I think in the low desert I would dig out a few inches of soil before starting the lasagne bed. It would be easier to control the moisture, and would result in a sunken bed, which is better for our hot, arid climate
I live in an HOA (I know, I know... we're working on getting out...) but I've been building lasagna compost in a barrel next to my trash can. Didn't know til today there was a name for it.
Same. I don't do it in a barrel (but that's actually brilliant), I have a 3'x3' "cedar planter box" that I "accidentally" broke the bottom out of and somehow the feet got buried in the soil after a heavy rain so the bottom of the box is resting... perfectly level... on the ground. Nature is so weird sometimes. Lol
I am new to your channel, but an old gardener. I have unknowingly been building soil this way since I started growing in pots, using what I had instead of buying more. Now I have a name for my method. Thank you.
I hope your channel is monitized because IMO, you deserve it! I feel like I've hit the jackpot in finding your straightforward food-growing information. Thank you, and thank you for the free composting book. I started reading it last night. Now, time to finish reading it!
Today my husband and I were talking about how to build up some low spots in our garden without resorting to getting some fill dirt (you can't tell what you'll get in with it). Now I see that the best way to do that is to try some lasagna beds! We can plant in them this year, and they will build up the low spots and improve out decent soil in the process! Thank you so much! Also, I'm really glad that we don't have fire ant where I live (southeast Ky)!! ;)

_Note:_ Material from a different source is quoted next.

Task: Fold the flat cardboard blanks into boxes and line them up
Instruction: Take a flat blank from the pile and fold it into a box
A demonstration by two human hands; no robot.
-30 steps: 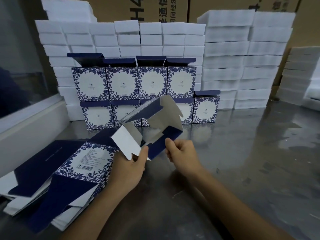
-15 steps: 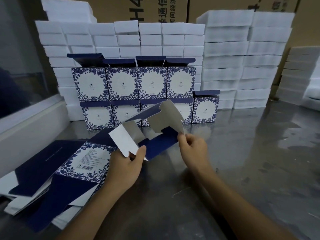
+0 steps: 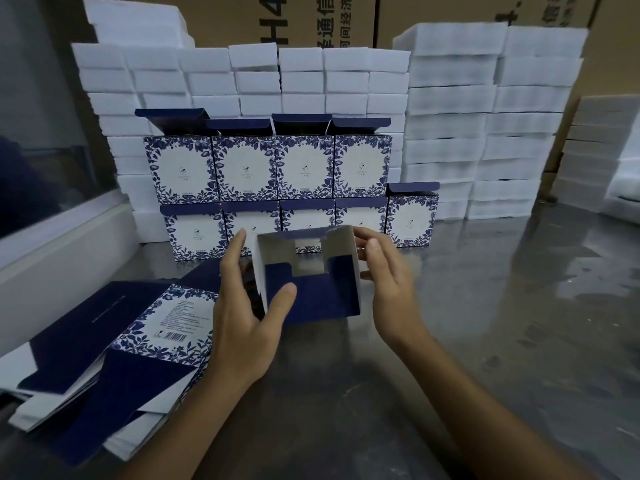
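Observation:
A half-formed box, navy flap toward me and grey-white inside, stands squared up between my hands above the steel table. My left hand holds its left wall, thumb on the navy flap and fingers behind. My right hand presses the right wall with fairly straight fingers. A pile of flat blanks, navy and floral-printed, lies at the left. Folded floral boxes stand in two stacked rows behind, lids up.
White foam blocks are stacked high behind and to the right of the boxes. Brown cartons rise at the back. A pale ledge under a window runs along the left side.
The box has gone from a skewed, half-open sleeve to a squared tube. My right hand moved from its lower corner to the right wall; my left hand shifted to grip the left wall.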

Yeah, fill dirt, Pftt! We had what was suppose to be topsoil delivered and it was rocks and clay-Ugh! It was ok to cover an area of stumps after tree removal, but I did use in 2 beds and made it friable with chopped leaves. Still picking stones. I went to lasagna in long wide rows this fall. Much cheaper, easier and better moisture.
You can go to a local newspaper publisher and buy end rolls of paper. When a roll gets to a certain point, they replace it. There's still a lot on it and is great for laying down or shredding for compost.

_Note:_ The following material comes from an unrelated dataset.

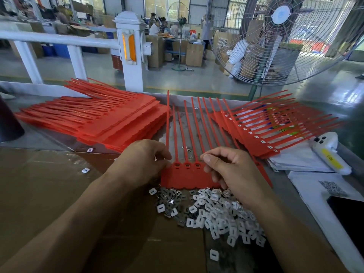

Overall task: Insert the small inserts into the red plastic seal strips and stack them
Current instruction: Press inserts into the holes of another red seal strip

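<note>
A red seal strip (185,177) with several long tails pointing away lies in front of me, its flat tag edge toward a pile of small white and grey inserts (216,211). My left hand (141,160) grips the strip's left end, fingers curled over its top edge. My right hand (226,170) hovers over the strip's right part with thumb and forefinger pinched together; whether an insert sits between them I cannot tell. Three square sockets show between the hands. A stack of red strips (102,119) lies at the left, another stack (271,131) with white inserts at the right.
Cardboard (49,194) covers the near table. Stray inserts (85,170) lie on it. White papers (307,186), a white bottle-like device (331,152) and a dark phone (348,211) lie at the right. A large fan (285,36) and a white railing (130,52) stand behind.
</note>
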Demonstrator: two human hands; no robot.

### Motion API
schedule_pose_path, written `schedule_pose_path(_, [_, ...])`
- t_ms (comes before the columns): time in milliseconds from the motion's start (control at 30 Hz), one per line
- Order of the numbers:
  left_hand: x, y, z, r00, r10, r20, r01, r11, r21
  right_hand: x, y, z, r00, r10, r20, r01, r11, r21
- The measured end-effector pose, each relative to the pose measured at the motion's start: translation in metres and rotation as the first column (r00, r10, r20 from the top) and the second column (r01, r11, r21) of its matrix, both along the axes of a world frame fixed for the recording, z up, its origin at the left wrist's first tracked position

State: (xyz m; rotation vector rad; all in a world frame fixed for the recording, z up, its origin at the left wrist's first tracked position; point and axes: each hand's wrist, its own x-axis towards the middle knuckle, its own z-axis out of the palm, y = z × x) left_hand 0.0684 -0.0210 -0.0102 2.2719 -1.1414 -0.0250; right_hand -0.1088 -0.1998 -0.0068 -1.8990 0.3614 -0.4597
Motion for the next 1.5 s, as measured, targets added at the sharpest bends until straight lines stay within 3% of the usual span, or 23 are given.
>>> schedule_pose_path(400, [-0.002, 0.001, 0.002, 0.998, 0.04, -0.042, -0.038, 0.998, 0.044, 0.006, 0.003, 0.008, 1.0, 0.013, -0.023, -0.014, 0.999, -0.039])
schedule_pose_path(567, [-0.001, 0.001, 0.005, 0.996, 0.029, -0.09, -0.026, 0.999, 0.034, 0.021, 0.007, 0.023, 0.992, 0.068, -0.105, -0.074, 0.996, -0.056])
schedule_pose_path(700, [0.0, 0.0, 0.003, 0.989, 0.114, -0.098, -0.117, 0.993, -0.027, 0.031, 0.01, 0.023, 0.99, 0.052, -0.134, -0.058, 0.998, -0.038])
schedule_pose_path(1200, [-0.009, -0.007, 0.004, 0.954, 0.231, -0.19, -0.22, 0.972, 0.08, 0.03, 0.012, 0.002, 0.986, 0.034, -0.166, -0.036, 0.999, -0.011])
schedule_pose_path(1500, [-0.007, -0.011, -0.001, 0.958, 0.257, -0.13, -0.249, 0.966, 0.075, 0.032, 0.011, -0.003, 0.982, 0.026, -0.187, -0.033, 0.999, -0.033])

This is a much more cost effective method than we have used in the previous years. We just bring in compost and add it to the top of our soil each year, but we've been buying the compost. I'll definitely be trying this in the future with materials that we have on hand like rabbit manure and straw.

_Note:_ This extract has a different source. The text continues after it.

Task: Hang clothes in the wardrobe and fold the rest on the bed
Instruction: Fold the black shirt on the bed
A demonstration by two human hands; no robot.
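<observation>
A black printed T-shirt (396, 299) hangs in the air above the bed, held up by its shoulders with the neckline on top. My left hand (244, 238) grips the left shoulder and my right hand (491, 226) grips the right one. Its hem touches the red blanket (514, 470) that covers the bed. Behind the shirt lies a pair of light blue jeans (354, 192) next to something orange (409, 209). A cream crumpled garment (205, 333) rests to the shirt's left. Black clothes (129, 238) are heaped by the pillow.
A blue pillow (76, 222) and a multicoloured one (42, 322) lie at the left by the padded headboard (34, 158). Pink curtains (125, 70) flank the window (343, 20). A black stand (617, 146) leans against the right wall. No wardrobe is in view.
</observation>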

Lasagna gardening is awesome. Thank you for teaching us how! This year a local deli has been giving me bagels that were headed for the dumpster. They're at the bottom of every new raised bed and my garden has never been happier 🤷♀️
Excellent video. I've used this method and have an abundance of growth. Took part of my yard, and now I have a food forest. 🤗🌱 Elderberry, fig, blueberry bushes, comfrey, cabbage, tomatoes, kale, potatoes etc. IT WORKS ON ANY SOIL!!! 👏👍👍
South Florida tip. If you have dollarweed (pennywort) in the area you want to lasagna garden, or sheet mulch in general, I would suggest hand pulling them out first. They are an aquatic plant that thrive on the added moisture and can pop up from deep roots. I have had to redo several beds in the past thinking I stuffed them out. They are relentless plants...
@@goldengryphon SC tip. Pull it, set it on a man-made pad (driveway, sidewalk, whatever) in the baking sun and then use it as green matter the next day.
@@MrLibertyFiend No worries with wind. By the time u pile all the compost and dirt on top of the cardboard it holds it all down. Best practice is to throughly water/drench the cardboard before applying the compost.
Yes I have done this for Years and I make great Soil. I use barrels, kids Swimming pools, and Buckets. I have topped It with soil and next fall I have soil.. the card board Layer is great-- I am a compost Nut and I clean neighbors yard Up for them to get their stuff--- But I dont use scraps because It attracts rats and mice----which Happened---coffie ground, tea bags, egg shells , greens, and small sticks, Toilet paper centets.---anything leftover with sugar in it-- And a handful of granual fertilizer On top helps it work---
I just used a huge pile of palm fronds yesterday for weed block, my neighbors think I’m extra weird now. I’m fairly certain my dirt here in Pensacola is quite similar too your dirt. Got that exact cart as well, keep an eye on the bottom of the handle where it bends towards the cart, mine is just about rusted through and I expect it to snap off any day now.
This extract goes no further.